Aux côtés du Ministre, Alphadjo Idriss HANN, Directeur National des Organisations Internationales, et Karamo KABA, Directeur Général Adjoint de l’Observatoire National du Développement, ont également pris part aux échanges. M. Ohemeng, familier du pays, n’a pas manqué de rappeler son attachement personnel à la Guinée, un territoire qu’il considère comme son « second foyer ».

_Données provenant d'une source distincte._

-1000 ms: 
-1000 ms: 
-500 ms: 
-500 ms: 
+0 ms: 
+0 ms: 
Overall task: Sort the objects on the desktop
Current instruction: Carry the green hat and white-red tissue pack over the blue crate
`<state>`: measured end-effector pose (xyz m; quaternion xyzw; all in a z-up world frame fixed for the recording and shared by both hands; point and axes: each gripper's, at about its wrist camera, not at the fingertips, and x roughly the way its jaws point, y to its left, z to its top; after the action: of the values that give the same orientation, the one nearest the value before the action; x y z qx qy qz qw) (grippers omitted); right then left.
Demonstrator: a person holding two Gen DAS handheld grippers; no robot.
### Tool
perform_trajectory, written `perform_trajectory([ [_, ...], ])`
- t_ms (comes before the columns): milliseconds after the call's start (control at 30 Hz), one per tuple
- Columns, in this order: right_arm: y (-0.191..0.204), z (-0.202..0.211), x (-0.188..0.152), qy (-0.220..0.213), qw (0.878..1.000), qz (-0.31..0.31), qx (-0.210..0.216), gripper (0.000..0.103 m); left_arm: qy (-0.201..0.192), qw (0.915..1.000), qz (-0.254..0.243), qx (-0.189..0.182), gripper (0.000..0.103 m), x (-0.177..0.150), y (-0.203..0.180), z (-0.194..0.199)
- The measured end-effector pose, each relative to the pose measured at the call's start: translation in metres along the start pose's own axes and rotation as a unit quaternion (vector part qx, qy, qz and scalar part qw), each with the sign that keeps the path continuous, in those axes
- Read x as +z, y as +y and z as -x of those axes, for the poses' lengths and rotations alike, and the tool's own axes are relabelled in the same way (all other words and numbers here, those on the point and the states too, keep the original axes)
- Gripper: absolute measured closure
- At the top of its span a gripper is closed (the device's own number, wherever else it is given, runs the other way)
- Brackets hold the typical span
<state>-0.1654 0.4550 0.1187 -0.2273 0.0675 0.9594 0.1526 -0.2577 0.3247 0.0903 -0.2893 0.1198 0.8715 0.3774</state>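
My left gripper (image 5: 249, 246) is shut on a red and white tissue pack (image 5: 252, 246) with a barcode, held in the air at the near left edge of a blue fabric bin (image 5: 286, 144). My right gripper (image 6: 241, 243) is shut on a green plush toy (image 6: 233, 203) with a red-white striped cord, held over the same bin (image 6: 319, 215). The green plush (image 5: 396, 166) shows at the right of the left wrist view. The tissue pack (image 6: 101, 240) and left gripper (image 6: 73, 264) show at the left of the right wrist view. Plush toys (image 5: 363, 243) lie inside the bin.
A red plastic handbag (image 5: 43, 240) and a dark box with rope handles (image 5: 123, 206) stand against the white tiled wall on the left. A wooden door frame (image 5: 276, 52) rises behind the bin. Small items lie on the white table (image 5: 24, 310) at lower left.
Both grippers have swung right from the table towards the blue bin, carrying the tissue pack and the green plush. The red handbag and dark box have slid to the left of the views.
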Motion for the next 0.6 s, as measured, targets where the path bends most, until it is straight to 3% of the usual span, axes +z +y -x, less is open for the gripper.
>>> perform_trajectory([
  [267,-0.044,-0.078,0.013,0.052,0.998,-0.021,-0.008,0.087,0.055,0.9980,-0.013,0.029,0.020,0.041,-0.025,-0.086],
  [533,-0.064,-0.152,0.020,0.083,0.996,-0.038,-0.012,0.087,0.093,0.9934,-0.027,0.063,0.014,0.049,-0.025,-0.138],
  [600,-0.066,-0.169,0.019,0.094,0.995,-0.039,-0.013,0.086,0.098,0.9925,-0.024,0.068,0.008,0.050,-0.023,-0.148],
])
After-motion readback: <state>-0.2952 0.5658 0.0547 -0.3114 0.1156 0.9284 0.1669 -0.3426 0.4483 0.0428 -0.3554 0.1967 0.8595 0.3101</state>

Simandou 2040 : une vision ambitieuse, une mise en œuvre incertaine
Au cœur des discussions, le Programme Simandou 2040, un vaste projet de transformation économique qui entend structurer la croissance guinéenne autour de trois axes : modernisation des infrastructures, renforcement du capital humain et diversification économique. Le gouvernement affiche des ambitions claires : 10 000 km de routes et d’autoroutes en quinze ans, des investissements massifs dans l’éducation et la santé, ainsi que l’aménagement de 10 millions d’hectares de terres arables pour dynamiser l’agriculture.
Si ces objectifs traduisent une volonté affirmée de modernisation, leur concrétisation demeure suspendue à de nombreuses incertitudes. Quels financements ? Quelle capacité d’exécution ? L’implication du PNUD, qui a déjà détaché un expert auprès de la Direction Nationale du Plan, est un atout, mais ne suffira pas à elle seule à lever les obstacles structurels qui entravent la mise en œuvre de grands projets en Guinée.
Une gouvernance à l’épreuve de l’efficacité
Lors de l’entretien, le Ministre NABE a insisté sur la nécessité d’une coordination rigoureuse entre les différents acteurs du développement. « Il est impératif d’éviter la dispersion des efforts et de garantir une exécution cohérente des projets », a-t-il martelé. Un enjeu crucial dans un pays où les initiatives de développement peinent souvent à dépasser le stade des annonces.
Le recours au cabinet KPMG pour élaborer les cadres stratégiques du programme apparaît comme une tentative de sécuriser la planification et d’optimiser la gestion des ressources. Mais là encore, les défis sont nombreux : lourdeurs administratives, instabilité institutionnelle et nécessité d’une gouvernance transparente pour éviter que les projets ne s’enlisent dans les écueils bureaucratiques.
Dans les prochains mois, les premiers jalons du Programme Simandou 2040 seront scrutés avec attention. La Guinée pourra-t-elle traduire ses ambitions en réalisations tangibles ? La coopération avec le PNUD suffira-t-elle à structurer un modèle de développement efficace ? Autant de questions qui détermineront si ce partenariat renouvelé ouvre véritablement une nouvelle page pour l’économie guinéenne, ou s’il s’agit d’un énième rendez-vous avec des promesses encore à tenir.